First, there's the question of whether Phillips is truly the tea party leader he portrays himself as. When he put on a "Tea Party Convention" last year, other tea party activists attacked it as an overpriced operation designed to be a money-making enterprise for Phillips. Phillips tried to clamp down on media coverage of the confab, and one convention organizer fell out with Phillips and launched a boycott. Even RedState's Erick Erickson said that Phillips' convention "smells scammy."
An attempt by Phillips to stage a second convention later in 2010 fizzled; it was rescheduled and ultimately canceled. Last week, the Las Vegas hotel that was to host the convention sued Tea Party Nation for $642,000 over the cancellation.
Second, Phillips and Tea Party Nation a history of inflammatory statements that put him far out of the mainstream:
- Tea Party Nation sent an email in support of a candidate running against Rep. Keith Ellison. One of the reasons Ellison should be retired, according to the email, is that "He is the only Muslim member of congress." Phillips later defended the statement: "I am not going to apologize because I'm bothered by a religion that says kill the infidel, especially when I am the infidel."
- Phillips agreed that the Founding Fathers' limiting of voting rights to property owners was a "wise idea."
- Phillips claimed that Obama received campaign contributions from Hamas, adding, "So where does a corrupt, unpopular President from the party of treason go for reelection cash? China, of course."
- A Tea Party Nation email warned that "The White Anglo-Saxon Protestant (WASP) population in America is headed for extinction and with it our economy, well-being and survival as a uniquely America culture."
- Phillips claimed that "Obama and his regime are not real Americans."
- Phillips repeated what he called a "very believable" story that "the Obama regime ... spent the forty-eight hours prior to the raid" that killed Osama bin Laden "trying to stop it from taking place.
- Phillips asserted that Obama "released a forged birth certificate" and defended birther lawyer Orly Taitz, who "deserve[s] a place among the great lawyers of this country, who fought incredible odds to win justice."

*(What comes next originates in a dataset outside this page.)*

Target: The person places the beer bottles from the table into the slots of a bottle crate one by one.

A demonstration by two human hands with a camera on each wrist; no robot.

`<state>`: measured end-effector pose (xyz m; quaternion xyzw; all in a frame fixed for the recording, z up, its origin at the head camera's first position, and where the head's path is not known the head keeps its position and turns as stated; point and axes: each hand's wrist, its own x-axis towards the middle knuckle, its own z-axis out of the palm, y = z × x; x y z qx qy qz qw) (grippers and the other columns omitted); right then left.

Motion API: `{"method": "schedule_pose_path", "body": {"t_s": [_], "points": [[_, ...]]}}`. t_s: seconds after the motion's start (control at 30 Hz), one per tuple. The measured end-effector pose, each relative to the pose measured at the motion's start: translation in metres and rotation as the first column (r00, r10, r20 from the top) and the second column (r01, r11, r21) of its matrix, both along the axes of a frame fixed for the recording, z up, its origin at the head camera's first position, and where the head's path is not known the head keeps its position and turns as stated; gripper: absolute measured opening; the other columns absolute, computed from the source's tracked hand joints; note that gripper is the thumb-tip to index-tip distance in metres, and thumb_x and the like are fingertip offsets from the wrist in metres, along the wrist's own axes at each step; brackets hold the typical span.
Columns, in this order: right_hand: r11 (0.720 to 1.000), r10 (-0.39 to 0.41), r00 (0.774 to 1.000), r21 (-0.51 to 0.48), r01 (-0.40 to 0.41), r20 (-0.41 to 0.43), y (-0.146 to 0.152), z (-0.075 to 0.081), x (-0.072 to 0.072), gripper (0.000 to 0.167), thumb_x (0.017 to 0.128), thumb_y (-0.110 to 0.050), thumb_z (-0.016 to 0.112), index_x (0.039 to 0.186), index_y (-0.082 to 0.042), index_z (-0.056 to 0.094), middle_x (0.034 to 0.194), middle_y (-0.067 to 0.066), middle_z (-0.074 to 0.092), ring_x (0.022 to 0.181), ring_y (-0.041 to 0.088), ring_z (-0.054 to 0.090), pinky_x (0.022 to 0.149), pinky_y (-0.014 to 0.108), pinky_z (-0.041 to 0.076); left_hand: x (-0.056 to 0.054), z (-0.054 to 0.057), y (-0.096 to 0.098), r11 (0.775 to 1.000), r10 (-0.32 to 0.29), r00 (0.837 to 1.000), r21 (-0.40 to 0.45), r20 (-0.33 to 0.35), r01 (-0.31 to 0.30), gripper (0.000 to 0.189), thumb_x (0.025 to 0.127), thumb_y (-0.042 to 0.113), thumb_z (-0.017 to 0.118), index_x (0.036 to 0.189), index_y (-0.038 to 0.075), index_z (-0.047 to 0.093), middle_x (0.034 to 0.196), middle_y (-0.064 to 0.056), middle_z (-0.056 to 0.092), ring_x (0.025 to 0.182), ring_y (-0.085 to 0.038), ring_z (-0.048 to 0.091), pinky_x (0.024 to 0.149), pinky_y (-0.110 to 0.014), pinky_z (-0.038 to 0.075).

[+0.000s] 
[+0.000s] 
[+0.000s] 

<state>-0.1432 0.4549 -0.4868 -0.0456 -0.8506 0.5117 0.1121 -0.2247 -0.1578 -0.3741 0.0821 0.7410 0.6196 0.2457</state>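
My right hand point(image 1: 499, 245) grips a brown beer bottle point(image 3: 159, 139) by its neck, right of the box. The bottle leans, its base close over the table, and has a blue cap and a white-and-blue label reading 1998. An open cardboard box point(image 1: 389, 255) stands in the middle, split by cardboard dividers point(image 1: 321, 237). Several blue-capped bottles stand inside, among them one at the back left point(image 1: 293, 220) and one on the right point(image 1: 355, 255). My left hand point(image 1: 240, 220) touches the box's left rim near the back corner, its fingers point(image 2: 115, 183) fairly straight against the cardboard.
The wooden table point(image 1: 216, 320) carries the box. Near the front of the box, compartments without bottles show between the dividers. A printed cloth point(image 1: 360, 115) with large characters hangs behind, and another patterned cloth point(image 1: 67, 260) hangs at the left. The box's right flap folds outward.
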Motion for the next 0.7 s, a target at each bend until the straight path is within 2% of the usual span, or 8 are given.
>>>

- Phillips called the gay-rights movement part of the "liberal freak show" criticizing Michele Bachmann, adding that "[m]ost Americans do not believe homosexuality (which is only 1-3% of the population) is a good thing, though most Americans are tolerant of most things."
- Phillips said regarding Rep. Barney Frank: "With the repeal of Don't Ask, Don't Tell, maybe DOD needs to send Frank a new 'friend' and the DOD budget will do better."
Despite all this, Phillips got to write a Washington Post op-ed. And what did Phillips do with this newfound media credibility? What he usually does. Appearing on the July 28 edition nof Fox Business' America's Nightly Scoreboard, Phillips said of Nancy Pelosi: "I think it's clear the Botox has gotten to her."
Is this someone who has really demonstrated to the media that he should be taken seriously?